WHAT TO WORK ON - Only one stretch of the data below is wanted: the lines from the one with "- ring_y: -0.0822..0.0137" through the one with "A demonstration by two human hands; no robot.", repeated exactly.
===== SUPPLIED DATA
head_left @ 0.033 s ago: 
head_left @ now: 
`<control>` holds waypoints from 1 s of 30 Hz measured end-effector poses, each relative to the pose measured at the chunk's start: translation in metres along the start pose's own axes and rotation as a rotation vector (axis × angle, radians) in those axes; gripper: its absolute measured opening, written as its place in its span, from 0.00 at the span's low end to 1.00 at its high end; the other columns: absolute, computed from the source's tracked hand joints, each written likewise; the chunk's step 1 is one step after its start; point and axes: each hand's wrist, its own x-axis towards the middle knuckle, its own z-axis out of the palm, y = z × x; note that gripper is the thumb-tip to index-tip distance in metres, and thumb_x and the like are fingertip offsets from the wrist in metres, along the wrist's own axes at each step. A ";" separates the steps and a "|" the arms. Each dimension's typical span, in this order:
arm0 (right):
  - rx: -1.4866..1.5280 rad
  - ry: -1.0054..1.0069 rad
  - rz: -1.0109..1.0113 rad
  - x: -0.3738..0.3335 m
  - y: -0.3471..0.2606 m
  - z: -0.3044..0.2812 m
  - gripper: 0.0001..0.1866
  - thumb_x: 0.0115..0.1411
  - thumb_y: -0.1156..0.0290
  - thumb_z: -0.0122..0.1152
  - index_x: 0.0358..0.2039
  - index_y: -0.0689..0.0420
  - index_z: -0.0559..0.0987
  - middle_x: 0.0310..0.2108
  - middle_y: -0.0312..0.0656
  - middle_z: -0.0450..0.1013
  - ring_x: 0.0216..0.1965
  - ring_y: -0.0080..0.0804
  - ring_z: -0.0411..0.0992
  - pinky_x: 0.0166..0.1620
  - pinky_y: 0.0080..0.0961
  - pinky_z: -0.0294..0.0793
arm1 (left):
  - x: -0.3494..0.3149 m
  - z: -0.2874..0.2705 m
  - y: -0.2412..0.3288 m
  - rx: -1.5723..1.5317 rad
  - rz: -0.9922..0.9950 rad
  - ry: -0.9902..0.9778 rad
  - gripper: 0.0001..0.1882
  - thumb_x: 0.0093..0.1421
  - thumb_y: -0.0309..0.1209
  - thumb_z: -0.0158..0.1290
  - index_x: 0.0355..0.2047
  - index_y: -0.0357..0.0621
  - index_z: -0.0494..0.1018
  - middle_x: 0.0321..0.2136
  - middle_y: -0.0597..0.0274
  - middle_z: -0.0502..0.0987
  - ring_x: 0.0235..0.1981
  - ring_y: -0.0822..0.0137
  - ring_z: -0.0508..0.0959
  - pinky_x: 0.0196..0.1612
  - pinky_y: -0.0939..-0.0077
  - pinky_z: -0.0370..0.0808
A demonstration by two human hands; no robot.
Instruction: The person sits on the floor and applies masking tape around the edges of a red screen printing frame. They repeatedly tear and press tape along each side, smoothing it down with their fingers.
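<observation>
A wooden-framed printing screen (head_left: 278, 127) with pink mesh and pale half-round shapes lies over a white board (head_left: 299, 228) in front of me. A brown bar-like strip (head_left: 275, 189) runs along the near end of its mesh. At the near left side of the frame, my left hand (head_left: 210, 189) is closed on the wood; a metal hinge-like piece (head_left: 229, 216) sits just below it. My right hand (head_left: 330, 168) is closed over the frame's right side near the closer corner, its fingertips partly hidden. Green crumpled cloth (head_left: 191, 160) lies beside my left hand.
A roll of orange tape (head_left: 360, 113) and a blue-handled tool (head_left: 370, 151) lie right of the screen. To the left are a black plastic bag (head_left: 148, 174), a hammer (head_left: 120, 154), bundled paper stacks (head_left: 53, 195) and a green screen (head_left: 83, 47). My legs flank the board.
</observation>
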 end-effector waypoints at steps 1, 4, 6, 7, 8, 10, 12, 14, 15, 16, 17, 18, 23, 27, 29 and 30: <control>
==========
SOLUTION FOR THIS TASK -
  - ring_y: -0.0822..0.0137
  - ring_z: -0.0508..0.0959
  - pinky_x: 0.0196..0.1612
  - pinky_y: -0.0939..-0.0077
  - pinky_z: -0.0370..0.0808
A demonstration by two human hands; no robot.

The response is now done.